Activity:
Stop after the line with "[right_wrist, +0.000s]"; until then, please copy every line of the records word for word from the first.

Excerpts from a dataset
• • • •

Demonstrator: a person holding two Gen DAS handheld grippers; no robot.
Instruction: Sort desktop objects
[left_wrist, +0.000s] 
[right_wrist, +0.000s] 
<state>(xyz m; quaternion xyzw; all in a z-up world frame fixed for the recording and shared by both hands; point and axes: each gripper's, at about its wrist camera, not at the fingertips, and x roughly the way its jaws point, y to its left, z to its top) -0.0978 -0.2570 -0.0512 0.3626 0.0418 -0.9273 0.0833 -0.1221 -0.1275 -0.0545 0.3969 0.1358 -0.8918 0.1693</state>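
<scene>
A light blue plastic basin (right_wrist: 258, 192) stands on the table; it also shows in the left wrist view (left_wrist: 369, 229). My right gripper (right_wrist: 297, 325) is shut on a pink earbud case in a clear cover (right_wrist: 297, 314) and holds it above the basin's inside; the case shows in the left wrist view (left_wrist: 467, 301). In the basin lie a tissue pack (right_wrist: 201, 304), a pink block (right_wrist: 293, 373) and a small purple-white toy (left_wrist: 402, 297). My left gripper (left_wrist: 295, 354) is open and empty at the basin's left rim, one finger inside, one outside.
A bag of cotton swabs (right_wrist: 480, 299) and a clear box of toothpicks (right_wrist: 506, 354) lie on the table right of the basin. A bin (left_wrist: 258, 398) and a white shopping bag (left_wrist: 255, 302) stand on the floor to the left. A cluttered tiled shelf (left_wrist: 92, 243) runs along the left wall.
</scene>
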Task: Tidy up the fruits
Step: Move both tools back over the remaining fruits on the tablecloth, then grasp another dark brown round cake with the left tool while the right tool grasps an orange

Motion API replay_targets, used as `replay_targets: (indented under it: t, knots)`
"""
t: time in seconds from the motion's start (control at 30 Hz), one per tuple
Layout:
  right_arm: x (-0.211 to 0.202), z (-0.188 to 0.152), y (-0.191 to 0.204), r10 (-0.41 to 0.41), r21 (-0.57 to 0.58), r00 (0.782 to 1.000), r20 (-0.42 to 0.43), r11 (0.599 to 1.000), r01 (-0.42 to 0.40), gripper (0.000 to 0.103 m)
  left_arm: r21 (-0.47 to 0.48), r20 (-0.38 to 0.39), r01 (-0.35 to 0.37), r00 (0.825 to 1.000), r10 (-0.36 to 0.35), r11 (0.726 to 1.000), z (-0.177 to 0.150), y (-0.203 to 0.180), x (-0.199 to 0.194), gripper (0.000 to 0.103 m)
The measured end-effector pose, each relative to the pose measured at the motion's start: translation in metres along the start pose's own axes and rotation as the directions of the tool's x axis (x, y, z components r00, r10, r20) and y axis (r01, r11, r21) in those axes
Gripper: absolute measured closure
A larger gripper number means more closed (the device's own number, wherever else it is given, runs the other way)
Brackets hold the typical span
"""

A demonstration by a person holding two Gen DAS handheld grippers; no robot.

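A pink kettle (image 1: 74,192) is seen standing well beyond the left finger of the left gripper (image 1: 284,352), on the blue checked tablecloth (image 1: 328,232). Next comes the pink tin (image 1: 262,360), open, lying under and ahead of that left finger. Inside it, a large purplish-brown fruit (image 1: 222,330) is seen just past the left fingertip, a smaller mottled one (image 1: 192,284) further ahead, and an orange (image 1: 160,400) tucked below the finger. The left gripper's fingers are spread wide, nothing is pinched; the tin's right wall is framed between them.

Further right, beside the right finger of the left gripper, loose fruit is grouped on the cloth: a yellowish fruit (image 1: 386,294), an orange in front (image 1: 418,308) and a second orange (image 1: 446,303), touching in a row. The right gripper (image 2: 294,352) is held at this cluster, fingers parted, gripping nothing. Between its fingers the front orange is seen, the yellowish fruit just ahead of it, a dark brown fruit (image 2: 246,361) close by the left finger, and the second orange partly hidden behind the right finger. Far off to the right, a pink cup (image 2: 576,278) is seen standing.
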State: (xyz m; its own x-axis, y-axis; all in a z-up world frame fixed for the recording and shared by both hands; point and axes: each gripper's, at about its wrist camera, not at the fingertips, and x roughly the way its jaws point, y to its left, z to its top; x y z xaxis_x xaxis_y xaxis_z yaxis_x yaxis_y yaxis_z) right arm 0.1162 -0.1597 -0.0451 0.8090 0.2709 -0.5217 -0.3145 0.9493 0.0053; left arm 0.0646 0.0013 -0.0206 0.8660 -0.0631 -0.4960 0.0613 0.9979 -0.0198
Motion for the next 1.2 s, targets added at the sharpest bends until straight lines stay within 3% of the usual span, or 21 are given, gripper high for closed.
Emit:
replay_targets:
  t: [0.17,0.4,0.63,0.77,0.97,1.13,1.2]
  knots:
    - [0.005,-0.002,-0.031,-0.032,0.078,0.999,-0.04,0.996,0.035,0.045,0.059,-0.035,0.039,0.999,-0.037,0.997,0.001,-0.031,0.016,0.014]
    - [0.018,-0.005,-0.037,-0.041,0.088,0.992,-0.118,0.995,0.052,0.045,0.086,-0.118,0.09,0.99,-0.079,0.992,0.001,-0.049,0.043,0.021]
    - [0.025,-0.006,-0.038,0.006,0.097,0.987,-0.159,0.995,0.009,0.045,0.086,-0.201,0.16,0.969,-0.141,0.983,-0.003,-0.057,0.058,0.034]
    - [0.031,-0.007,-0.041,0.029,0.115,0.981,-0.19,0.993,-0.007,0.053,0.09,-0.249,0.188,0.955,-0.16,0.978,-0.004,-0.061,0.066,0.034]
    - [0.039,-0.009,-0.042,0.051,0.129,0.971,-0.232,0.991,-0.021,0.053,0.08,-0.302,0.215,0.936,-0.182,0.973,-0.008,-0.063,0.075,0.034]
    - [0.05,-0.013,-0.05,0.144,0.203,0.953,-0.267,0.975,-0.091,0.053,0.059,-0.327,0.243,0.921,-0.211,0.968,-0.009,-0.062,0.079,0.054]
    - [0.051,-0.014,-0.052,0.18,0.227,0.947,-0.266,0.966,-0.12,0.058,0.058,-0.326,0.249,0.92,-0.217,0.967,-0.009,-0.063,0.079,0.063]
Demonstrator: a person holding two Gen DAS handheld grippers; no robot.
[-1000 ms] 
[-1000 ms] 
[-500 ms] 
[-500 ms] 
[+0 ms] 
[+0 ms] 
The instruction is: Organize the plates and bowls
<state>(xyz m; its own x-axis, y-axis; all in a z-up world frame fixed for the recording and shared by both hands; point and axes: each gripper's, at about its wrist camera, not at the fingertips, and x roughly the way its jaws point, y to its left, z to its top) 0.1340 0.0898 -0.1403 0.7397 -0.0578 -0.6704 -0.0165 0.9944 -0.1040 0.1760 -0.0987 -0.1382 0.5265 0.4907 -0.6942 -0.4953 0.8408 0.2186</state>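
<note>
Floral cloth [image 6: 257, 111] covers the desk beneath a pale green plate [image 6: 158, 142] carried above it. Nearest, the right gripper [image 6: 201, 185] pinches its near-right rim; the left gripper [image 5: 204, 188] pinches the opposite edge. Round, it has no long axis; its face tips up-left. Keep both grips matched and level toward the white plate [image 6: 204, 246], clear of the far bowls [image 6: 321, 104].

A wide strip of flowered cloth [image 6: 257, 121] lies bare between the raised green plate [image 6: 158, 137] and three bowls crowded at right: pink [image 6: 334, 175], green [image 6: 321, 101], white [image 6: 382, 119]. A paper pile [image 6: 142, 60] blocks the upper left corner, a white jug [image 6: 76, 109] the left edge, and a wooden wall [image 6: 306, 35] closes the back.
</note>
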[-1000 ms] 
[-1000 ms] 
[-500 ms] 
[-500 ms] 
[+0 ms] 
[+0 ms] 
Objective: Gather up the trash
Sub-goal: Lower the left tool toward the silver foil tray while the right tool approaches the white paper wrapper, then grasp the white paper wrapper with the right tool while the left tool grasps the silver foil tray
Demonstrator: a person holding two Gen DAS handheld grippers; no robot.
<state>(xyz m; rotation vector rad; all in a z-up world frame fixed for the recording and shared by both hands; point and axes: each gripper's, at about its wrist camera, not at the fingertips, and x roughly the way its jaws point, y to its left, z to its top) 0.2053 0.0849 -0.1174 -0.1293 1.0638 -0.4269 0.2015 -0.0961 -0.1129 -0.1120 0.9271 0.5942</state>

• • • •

Task solution:
Demonstrator: a person holding two Gen DAS handheld grippers; no robot.
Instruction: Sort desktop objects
[left_wrist, +0.000s] 
[right_wrist, +0.000s] 

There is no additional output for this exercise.